▶ _WHAT IS NEEDED_:
Output the first line of the listing and each line after it, up to and including the line that contains "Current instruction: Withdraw", exactly as written, minus the pictures.

▶ _DATA EXTRACT_:
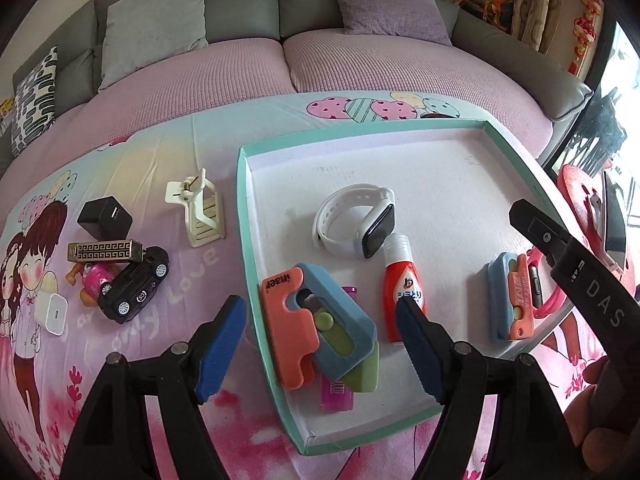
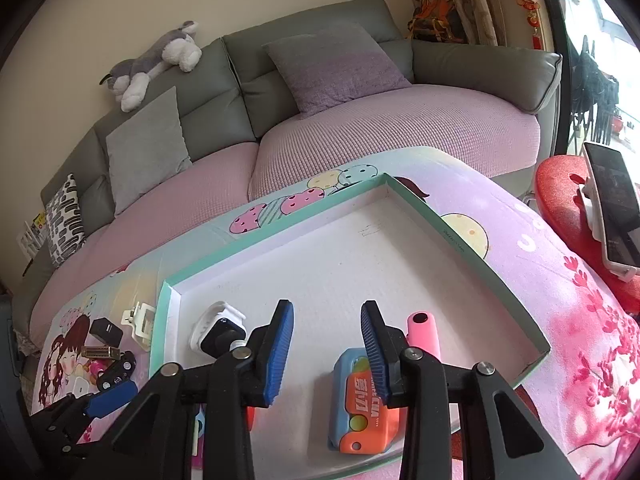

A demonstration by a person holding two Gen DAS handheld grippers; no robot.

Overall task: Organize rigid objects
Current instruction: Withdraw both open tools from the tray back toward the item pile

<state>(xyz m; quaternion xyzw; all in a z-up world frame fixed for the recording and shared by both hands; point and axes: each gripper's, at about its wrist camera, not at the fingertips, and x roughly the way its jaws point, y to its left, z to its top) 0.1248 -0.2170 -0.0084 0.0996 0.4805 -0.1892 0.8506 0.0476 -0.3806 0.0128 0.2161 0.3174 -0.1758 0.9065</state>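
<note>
We are holding the left gripper (image 1: 320, 344) wide open and empty astride the orange-and-blue cutter (image 1: 316, 324) in the tray (image 1: 245, 216), its long axis running diagonally between the pads.

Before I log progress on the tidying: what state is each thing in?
Box: open, partly filled.
White watch: in box, on edge.
Glue bottle: in box, lying flat.
Toy car: outside box.
Left hand-held gripper: open.
Right hand-held gripper: open.
</note>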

▶ _RESPONSE BELOW_:
A demonstration by a person holding two Gen DAS handheld grippers; no robot.

Overall task: Organize rigid objects
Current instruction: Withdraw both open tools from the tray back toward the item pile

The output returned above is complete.